たとえば、電気保安に関するデータ(点検・巡回データ)の共有にブロックチェーンを用いることで、事後的な監査や対外的な証明に活用できます。

消費者間でのエネルギー売買の活発化

分散型エネルギー、特に再生可能エネルギーの電力取引を活発にする可能性があります。発電した電力の価値を証明するトークンを発行し、電力の需要家間で売買できるプラットフォームを構築することで、取引・決済にかかる時間短縮も見込めます。

さらに関連領域として、再生可能エネルギーのトレーサビリティにもブロックチェーンは有用です。再エネ証明のトークンなどを発行して取引するプラットフォーム構築などの事例が海外を中心に出てきています。

透明性の確保

書き込まれたデータの事後的な改ざんが困難なブロックチェーンを活用することで、より透明性の高い運用を実現でき、公益事業の運営者による不正リスクを低減させられる可能性があります。公益事業にブロックチェーンを導入することで、サービスの質悪化などで消費者が不利益を被るリスクを仕組みとして回避できるかもしれません。

もちろん、ブロックチェーン単体で解決できる問題ではないので、仕組みの見直しや他のテクノロジーの導入と組み合わせる必要があります。

公益事業でのブロックチェーンの活用事例

公益事業では、電気や水道などの各分野で、ブロックチェーンの仕組みを活用した取り組みが進められています。各分野におけるブロックチェーンの活用事例を確認してみましょう。

次世代電力取引システム(東京電力)

2019年6月17日〜2020年8月31日の期間、東京電力ホールディングスのグループ会社である「TRENDE株式会社」は、電力網につながる住宅・事業所・電動車に関する電力取引を自律化する次世代電力取引システムの実証実験を行いました。

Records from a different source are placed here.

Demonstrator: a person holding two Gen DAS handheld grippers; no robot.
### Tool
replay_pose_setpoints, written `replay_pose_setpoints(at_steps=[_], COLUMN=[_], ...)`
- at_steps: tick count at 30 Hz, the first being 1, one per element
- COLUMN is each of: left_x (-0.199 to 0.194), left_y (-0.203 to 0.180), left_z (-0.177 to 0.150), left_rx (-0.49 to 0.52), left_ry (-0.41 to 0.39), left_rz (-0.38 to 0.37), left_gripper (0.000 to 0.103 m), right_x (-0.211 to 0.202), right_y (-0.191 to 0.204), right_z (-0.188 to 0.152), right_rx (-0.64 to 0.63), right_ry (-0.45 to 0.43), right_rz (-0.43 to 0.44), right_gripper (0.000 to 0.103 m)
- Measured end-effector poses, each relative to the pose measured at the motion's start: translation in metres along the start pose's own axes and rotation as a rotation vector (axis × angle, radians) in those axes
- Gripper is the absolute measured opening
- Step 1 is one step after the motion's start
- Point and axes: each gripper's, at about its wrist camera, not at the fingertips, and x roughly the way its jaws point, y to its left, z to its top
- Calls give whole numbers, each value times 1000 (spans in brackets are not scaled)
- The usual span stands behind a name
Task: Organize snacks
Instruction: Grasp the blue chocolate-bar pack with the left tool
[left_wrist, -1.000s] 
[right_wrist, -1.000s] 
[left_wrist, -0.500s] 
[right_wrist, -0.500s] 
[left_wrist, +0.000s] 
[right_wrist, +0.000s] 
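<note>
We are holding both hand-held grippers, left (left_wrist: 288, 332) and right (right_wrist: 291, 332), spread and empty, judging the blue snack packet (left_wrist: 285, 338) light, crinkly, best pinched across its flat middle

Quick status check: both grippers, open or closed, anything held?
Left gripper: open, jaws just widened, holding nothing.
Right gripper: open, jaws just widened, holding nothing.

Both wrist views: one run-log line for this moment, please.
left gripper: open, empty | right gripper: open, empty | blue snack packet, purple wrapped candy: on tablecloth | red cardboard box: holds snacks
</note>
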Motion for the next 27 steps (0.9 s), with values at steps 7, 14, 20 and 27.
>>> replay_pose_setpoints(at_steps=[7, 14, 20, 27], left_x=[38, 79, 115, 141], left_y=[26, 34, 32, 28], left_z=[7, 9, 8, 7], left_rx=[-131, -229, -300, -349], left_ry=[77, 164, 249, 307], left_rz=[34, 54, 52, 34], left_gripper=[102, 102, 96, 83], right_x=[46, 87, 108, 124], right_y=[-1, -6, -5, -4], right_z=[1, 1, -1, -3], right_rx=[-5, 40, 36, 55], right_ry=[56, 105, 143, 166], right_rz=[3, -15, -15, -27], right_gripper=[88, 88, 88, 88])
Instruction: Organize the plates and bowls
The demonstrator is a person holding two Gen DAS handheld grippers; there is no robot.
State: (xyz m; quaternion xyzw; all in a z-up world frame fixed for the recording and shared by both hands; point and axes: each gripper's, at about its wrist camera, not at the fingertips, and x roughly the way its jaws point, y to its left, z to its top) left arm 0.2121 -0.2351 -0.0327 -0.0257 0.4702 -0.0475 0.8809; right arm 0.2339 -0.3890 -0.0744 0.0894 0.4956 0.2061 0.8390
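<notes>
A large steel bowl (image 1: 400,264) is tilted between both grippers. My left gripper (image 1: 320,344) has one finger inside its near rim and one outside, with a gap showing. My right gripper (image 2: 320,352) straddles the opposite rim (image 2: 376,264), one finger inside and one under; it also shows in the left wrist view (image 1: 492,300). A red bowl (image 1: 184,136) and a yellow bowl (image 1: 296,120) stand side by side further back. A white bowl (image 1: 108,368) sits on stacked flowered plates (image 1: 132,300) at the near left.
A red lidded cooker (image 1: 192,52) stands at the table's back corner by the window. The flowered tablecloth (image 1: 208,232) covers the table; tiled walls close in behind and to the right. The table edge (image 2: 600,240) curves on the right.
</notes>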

ブロックチェーンを活用した同電力取引システムの実証実験で、共同開発・検証した内容の要点は下記の通りです。

  • 需給状況で価格が変動する電力取引市場
  • 市場で取引される電力に関する発電源の特定
  • 発電から消費までのトラッキングの実現
  • 電力消費や発電量予測等に応じて電力の売買注文を出す電力取引エージェント

この実証実験によって、一般家庭の電気料金の約9%を削減できることが判明しています。

「顔のみえる電力」(みんな電力株式会社)

「顔のみえる電力」は、みんな電力株式会社が2016年に開始した発電者と生活者を結ぶ電力小売りサービスです。2020年7月の時点で約60社から導入され、契約の数は370に及んでいます。

需要量と発電量を30分の間隔でマッチングし、ブロックチェーン上に記録します。電気が購入された発電所や、購入された電気の量を証明できる仕組みです。

「二酸化炭素排出追跡基盤」(世界経済フォーラム)

2020年12月、世界経済フォーラム(WEF)のマイニング・アンド・メタル・ブロックチェーン・イニシアチブ(MMBI)は、鉱業・金属関連企業の二酸化炭素排出量を追跡する概念実証を行うことを公表しました。

ちなみにWEFとは、官民両セクターの協力によって世界情勢の改善に貢献する国際機関であり、MMBIは、サプライチェーンの可視化とESG(環境・社会・ガバナンス)要件を満たすための業界ソリューションの加速を目的とした組織です。

概念実証の一環として、MMBIはブロックチェーンを活用した二酸化炭素排出追跡基盤(COT)を導入し、鉱山から最終製品に至るまでのCO₂排出量のトレーサビリティの確保を行ったとのことです。

水質やオペレーションデータの記録(三菱電機)

大手電機メーカーの三菱電機と独自の自立分散処理システムを持つ「A.L.I. Technologies」は、有事の際に水道サービスが適切に運営されていたことを事後的に立証できる仕組みについて、ブロックチェーンを応用した実証実験を開始しました。

実験では、一定時間ごとにおける運営の適正性を証明するために必要なデータ(水質やオペレーションに関するデータ)をパブリックブロックチェーンに記録しています。

将来的にデータの検証が必要になった際、該当時間のデータと、ブロックチェーンに記録した当時のデータを比較・確認することで、データの真正性を証明できる仕組みです。

まとめ

複数の主体(システム)間で、事後的な改ざんが困難なデータを持ち合えるブロックチェーンは、電気や水道などの公益事業にも適用可能です。

本記事で紹介したように国内外で実証実験が行われており、環境負荷の低いエネルギーの可視化(エネルギーに対する付加価値の向上)や工数の削減、事業者が適切に運営をしているかどうかを検証するシステムの構築などに役立つ可能性が見えてきています。

今後、私たちの生活を支えるシステムにブロックチェーンが活用されるというケースが増えていくでしょう。